Exercise requirements: For this exercise, copy the data exactly and omit any images.

Information shown START

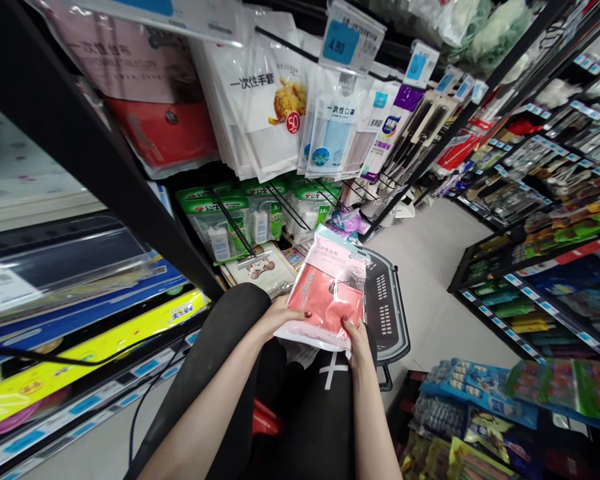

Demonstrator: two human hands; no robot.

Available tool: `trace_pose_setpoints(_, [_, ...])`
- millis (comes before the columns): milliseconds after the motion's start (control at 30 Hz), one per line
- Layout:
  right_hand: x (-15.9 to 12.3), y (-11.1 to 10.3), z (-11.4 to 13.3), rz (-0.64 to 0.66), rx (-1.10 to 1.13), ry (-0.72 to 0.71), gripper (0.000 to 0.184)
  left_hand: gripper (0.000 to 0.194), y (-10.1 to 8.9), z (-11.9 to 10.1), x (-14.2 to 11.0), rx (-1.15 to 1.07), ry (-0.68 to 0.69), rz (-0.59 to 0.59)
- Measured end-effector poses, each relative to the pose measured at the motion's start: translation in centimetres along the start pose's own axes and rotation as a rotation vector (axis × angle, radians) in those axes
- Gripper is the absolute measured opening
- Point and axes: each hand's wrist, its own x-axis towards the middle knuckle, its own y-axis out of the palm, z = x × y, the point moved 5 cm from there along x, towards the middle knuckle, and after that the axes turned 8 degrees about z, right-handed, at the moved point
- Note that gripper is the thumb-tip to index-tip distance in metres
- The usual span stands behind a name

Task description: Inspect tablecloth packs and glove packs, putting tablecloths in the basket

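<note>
I hold a flat clear-wrapped packet with a red and pink insert (327, 293) over my lap, in a shop aisle. My left hand (283, 317) grips its left edge, thumb with a red nail on top. My right hand (357, 340) pinches its lower right corner. Both hands are closed on the packet. Beyond it a dark plastic shopping basket (387, 310) stands on the pale floor.
A black shelf unit (105, 173) rises at the left, with hanging packets (275, 100) on pegs and a blue price tag (341, 41). Green-labelled packs (240, 213) hang lower. More stocked shelves (545, 200) line the right side; the grey aisle floor (430, 253) runs between.
</note>
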Motion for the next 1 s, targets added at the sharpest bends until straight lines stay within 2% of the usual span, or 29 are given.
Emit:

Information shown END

Expected answer:
Demonstrator: two human hands; no robot.

Available tool: `trace_pose_setpoints(_, [_, ...])`
- millis (comes before the columns): milliseconds after the motion's start (control at 30 Hz), one per line
- Layout:
  right_hand: x (-15.9 to 12.3), y (-11.1 to 10.3), z (-11.4 to 13.3), rz (-0.64 to 0.66), rx (-1.10 to 1.13), ry (-0.72 to 0.71), gripper (0.000 to 0.184)
  left_hand: gripper (0.000 to 0.194), y (-10.1 to 8.9), z (-11.9 to 10.1), x (-14.2 to 11.0), rx (-1.15 to 1.07), ry (-0.68 to 0.69), rz (-0.59 to 0.59)
- Measured end-effector poses, each relative to the pose measured at the motion's start: translation in centimetres along the start pose's own axes and rotation as a rotation vector (axis × angle, radians) in those axes
- Gripper is the absolute measured opening
- Point and axes: each hand's wrist, its own x-axis towards the middle knuckle, its own y-axis out of the palm, z = x × y, the point moved 5 cm from there along x, towards the middle knuckle, and after that the axes turned 8 degrees about z, right-handed, at the moved point
- Note that gripper is the thumb-tip to index-tip distance in metres
- The usual span stands behind a name

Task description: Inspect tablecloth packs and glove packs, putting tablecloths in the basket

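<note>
I hold a flat clear-wrapped packet with a red and pink insert (327, 293) over my lap, in a shop aisle. My left hand (283, 317) grips its left edge, thumb with a red nail on top. My right hand (357, 340) pinches its lower right corner. Both hands are closed on the packet. Beyond it a dark plastic shopping basket (387, 310) stands on the pale floor.
A black shelf unit (105, 173) rises at the left, with hanging packets (275, 100) on pegs and a blue price tag (341, 41). Green-labelled packs (240, 213) hang lower. More stocked shelves (545, 200) line the right side; the grey aisle floor (430, 253) runs between.
</note>
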Motion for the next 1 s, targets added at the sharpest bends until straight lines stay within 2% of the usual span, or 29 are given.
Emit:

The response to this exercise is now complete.